光はデッドを呑み込み、轟音と共に天井へ突き抜けた。バチバチと電光が走り、天井材が紙吹雪みたいに舞う。
「ダディーーーー!」
「いや父上なのかダディなのか呼び方はっきりさせろよ!」
こんな時でもツッコミを忘れないシンキチ。とはいえ、泰斗の本気で天井が完全に消滅したのは事実だ。空が見える。今日、晴れでよかった。
「これは、やったか!」
「美狩ちゃんそのワードはダメ!」
思わず出た美狩の言葉に菜乃華が反応した。そして――
「ハハッ、残念だったな」
「な、なんだと――」
泰斗の目の前には、全くダメージを受けていないデッドの姿。精々サウナ帰りの如く湯気が上がってる程度である。しかもその湯気が妙に健康そうだ。
「いやいやサウナって表現もうちょっと考えようよ!」
『ツッコむなぁ』
どんな時でもツッコミを忘れない。これがツッコミ力53万の力である。
「俺は……本気でやった。それなのに」
「残念だったな。お前たちに絶望的な事実を教えてやろう。私のバトルパワーは5800万だ」
「――ッ!」
その事実に全員の表情が強張る。圧倒的な差――いくら頑張ったところで埋められない絶望的な数字であった。

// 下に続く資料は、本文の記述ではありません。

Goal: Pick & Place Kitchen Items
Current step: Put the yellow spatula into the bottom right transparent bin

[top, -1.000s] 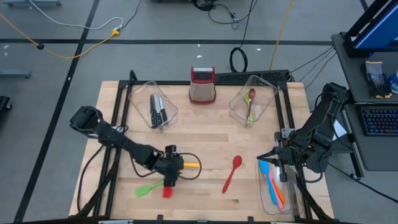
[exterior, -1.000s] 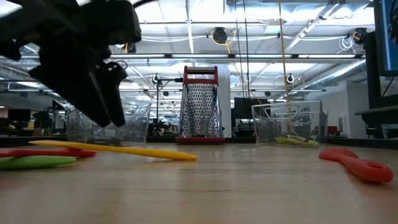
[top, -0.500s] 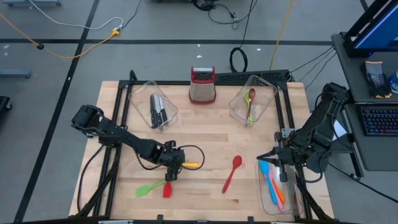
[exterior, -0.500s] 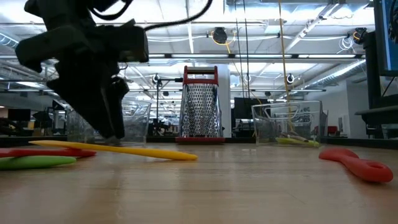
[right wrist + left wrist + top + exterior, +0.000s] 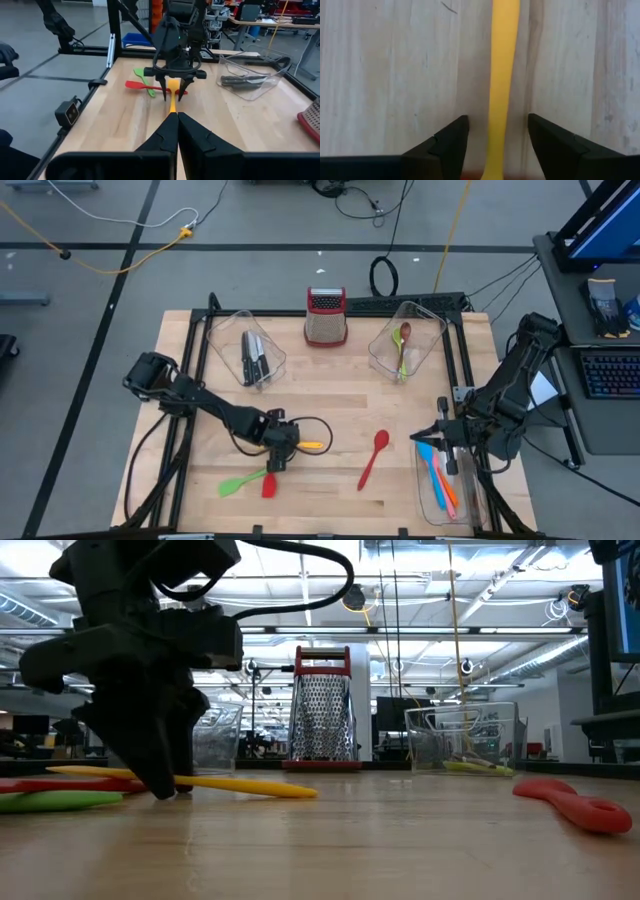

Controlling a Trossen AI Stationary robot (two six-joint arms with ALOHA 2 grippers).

「アハハ! いいぞ! その顔だ! 私はその顔がずっと見たかったのだ! この私に楯突いたことを、あの世で一生後悔するがいい!」
デッドの機体の背から金属のアームが伸び、刃のようなパーツがカチリと展開される。悪趣味な美学の塊だ。
「はぁ~……全く。宇宙の果てまでふっ飛ばしたっていうのにしつこいなぁ。異世界のゴキブリでももう少し空気は読めたよ?」
その時だ――気だるげな声が皆の耳に届く。
「お、お兄ちゃん!」
「海渡様!」
振り返った菜乃華と真弓が歓喜の声を上げた。そこに立っていたのは海渡と、その仲間たちであった――。